== YOUR ASSIGNMENT ==
Write the listing below out again word for word, without a single picture.

*** RECORDED INFORMATION Section Begins ***

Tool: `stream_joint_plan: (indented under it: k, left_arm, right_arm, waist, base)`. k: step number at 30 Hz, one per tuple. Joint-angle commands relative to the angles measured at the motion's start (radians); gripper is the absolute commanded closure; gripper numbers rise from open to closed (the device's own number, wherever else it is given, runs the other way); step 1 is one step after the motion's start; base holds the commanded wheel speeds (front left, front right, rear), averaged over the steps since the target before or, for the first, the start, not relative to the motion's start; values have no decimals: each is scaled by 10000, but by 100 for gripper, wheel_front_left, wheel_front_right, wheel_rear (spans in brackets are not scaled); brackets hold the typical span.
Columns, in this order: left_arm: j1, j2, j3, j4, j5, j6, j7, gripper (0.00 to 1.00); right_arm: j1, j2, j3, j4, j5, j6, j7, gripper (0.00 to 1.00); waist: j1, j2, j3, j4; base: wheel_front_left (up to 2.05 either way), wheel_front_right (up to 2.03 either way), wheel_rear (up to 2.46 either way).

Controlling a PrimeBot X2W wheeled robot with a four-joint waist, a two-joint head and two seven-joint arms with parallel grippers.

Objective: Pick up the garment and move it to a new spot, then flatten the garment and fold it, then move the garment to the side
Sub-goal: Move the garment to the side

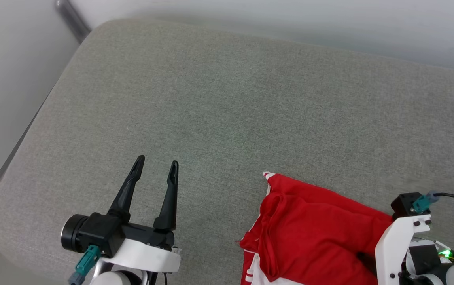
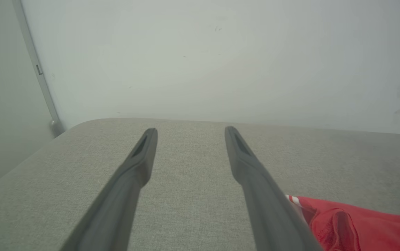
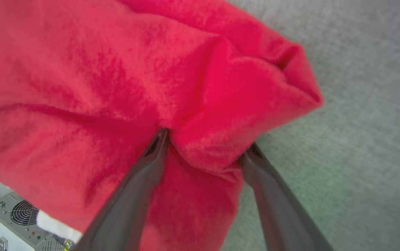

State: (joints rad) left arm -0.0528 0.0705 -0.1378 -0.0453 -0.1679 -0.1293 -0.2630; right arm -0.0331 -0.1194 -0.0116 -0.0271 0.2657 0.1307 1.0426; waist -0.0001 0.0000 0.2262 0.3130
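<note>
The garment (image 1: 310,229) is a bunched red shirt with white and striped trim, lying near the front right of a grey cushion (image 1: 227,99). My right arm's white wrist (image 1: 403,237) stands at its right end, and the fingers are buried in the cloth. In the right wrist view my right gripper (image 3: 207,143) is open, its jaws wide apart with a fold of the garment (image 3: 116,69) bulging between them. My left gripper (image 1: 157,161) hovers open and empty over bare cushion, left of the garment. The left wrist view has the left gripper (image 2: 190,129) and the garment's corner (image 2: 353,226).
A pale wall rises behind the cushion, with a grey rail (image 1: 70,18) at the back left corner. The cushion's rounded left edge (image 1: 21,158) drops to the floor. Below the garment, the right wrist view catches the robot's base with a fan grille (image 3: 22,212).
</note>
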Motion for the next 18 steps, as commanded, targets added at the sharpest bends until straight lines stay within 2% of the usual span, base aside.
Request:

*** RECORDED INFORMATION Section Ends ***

== RESPONSE AREA ==
Tool: `stream_joint_plan: (indented under it: k, left_arm, right_arm, waist, base)`. k: step number at 30 Hz, one per tuple. Joint-angle commands relative to the angles measured at the motion's start (radians); gripper is the absolute commanded closure; gripper numbers rise from open to closed (the device's own number, wherever else it is given, runs the other way); step 1 is one step after the motion's start; base holds the commanded wheel speeds (front left, front right, rear), averaged over the steps since the target before or, for the first, the start, not relative to the motion's start; values have no decimals: each is scaled by 10000, but by 100 for gripper, wheel_front_left, wheel_front_right, wheel_rear (spans in brackets are not scaled); brackets hold the typical span.
Columns, in this order: left_arm: j1, j2, j3, j4, j5, j6, j7, gripper (0.00 to 1.00); right_arm: j1, j2, j3, j4, j5, j6, j7, gripper (0.00 to 1.00); waist: j1, j2, j3, j4; base: wheel_front_left (up to 2.05 either way), wheel_front_right (up to 2.03 either way), wheel_rear (up to 2.46 either way).

Controlling a PrimeBot X2W wheeled robot with a four-joint waist, a two-joint head and two seven-joint arms with parallel grippers.

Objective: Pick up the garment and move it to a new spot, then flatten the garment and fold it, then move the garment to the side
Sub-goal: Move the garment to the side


State: (joints rad) left arm -0.0528 0.0705 -0.1378 -0.0453 -0.1679 -0.1293 -0.2630; right arm -0.0331 -0.1194 -0.0116 -0.0271 0.2657 0.1307 1.0426; waist -0.0001 0.0000 0.2262 0.3130
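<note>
The garment (image 1: 310,229) is a bunched red shirt with white and striped trim, lying near the front right of a grey cushion (image 1: 227,99). My right arm's white wrist (image 1: 403,237) stands at its right end, and the fingers are buried in the cloth. In the right wrist view my right gripper (image 3: 207,143) is open, its jaws wide apart with a fold of the garment (image 3: 116,69) bulging between them. My left gripper (image 1: 157,161) hovers open and empty over bare cushion, left of the garment. The left wrist view has the left gripper (image 2: 190,129) and the garment's corner (image 2: 353,226).
A pale wall rises behind the cushion, with a grey rail (image 1: 70,18) at the back left corner. The cushion's rounded left edge (image 1: 21,158) drops to the floor. Below the garment, the right wrist view catches the robot's base with a fan grille (image 3: 22,212).
</note>
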Motion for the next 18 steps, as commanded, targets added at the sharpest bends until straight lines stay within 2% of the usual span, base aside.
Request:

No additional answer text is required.